The firing squad may make a comeback in Utah as the preferred form of death penalty execution if one politician has his way.
In a related report by The Inquisitr, an effort to bring back the firing squad execution in Wyoming faltered after the state Senate shot it down. The reason firing squad bill came up in the first place is because states are finding it increasingly harder to obtain the right mix of drugs required for the lethal injection from suppliers. In addition, the firing squad is considered a cheaper alternative to building gas chambers or even the cost of a wooden gallows.
Now Utah’s firing squad bill will not be proposed until January of 2015, but Republican Representative Paul Ray believes the discussion should start right now:
“It sounds like the Wild West, but it’s probably the most humane way to kill somebody. The prisoner dies instantly. It sounds draconian. It sounds really bad, but the minute the bullet hits your heart, you’re dead. There’s no suffering. There’s no easy way to put somebody to death, but you need to be efficient and effective about it. This is certainly one way to do that.”

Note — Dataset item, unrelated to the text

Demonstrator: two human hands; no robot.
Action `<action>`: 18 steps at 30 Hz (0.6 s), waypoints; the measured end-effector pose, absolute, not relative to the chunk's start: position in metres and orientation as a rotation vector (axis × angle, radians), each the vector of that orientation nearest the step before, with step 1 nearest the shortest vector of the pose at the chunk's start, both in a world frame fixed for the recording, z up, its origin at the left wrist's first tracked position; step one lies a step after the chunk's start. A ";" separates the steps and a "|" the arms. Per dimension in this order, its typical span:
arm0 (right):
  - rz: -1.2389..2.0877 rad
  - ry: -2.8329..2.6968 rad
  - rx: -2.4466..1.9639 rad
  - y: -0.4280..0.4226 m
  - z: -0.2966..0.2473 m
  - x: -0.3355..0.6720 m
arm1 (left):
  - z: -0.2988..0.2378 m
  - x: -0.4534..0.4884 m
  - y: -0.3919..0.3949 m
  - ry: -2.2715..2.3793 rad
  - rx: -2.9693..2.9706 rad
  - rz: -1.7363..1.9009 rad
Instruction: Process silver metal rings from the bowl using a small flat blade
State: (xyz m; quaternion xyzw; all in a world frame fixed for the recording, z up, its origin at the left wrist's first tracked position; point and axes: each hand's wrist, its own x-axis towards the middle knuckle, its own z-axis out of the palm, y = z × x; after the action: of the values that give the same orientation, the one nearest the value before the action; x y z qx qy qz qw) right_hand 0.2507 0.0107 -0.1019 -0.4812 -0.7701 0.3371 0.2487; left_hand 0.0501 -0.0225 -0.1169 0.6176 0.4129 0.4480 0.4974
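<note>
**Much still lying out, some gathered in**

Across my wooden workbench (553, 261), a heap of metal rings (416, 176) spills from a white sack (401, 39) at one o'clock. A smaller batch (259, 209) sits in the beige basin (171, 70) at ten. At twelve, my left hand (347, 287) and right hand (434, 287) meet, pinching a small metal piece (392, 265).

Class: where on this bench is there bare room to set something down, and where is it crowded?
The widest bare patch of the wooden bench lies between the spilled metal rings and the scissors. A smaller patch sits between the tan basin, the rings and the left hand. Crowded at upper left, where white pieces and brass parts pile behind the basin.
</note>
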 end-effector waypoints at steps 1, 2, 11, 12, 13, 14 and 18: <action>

The last person to be executed by Utah’s firing squad was Ronnie Lee Gardner in 2010, who was shot to death by five police officers armed with.30-caliber Winchester rifles. Although Utah eliminated that form of death penalty execution in 2004, Gardner was convicted of fatally shooting a lawyer while attempting to escape a courthouse during 1985. Because his death sentence was handed down before the firing squad was removed as an option the execution was still carried out.
Several other current death row inmates in Utah have actually opted to be killed by firing squad rather than risk a horrible death by lethal injection. For example, Ray cited the recent botched execution in Oklahoma where the inmate was said to be “tortured to death.” Witnesses say the man suffered for 43 minutes after the drugs were administered and eventually died of a heart attack.
The real question is whether or not Ray will making the firing squad bill require Utah to use it as the default for the death penalty or whether it will be optional for condemned prisoners to choose. The US Supreme Court has already upheld the usage of firing squads for the death penalty, but this court decision was made in 1879 and people nowadays may feel differently on the matter.
Richard Dieter, executive director of the Washington, D.C.,-based Death Penalty Information Center, opposes all forms of capital punishment and believes bringing back the firing squad is a bad idea:
“The idea is that it would be very quick and accurate but just a little movement by the person could change that. Things can go wrong with any method of execution.”
Do you believe a firing squad execution could be a humane way of enacting the death penalty?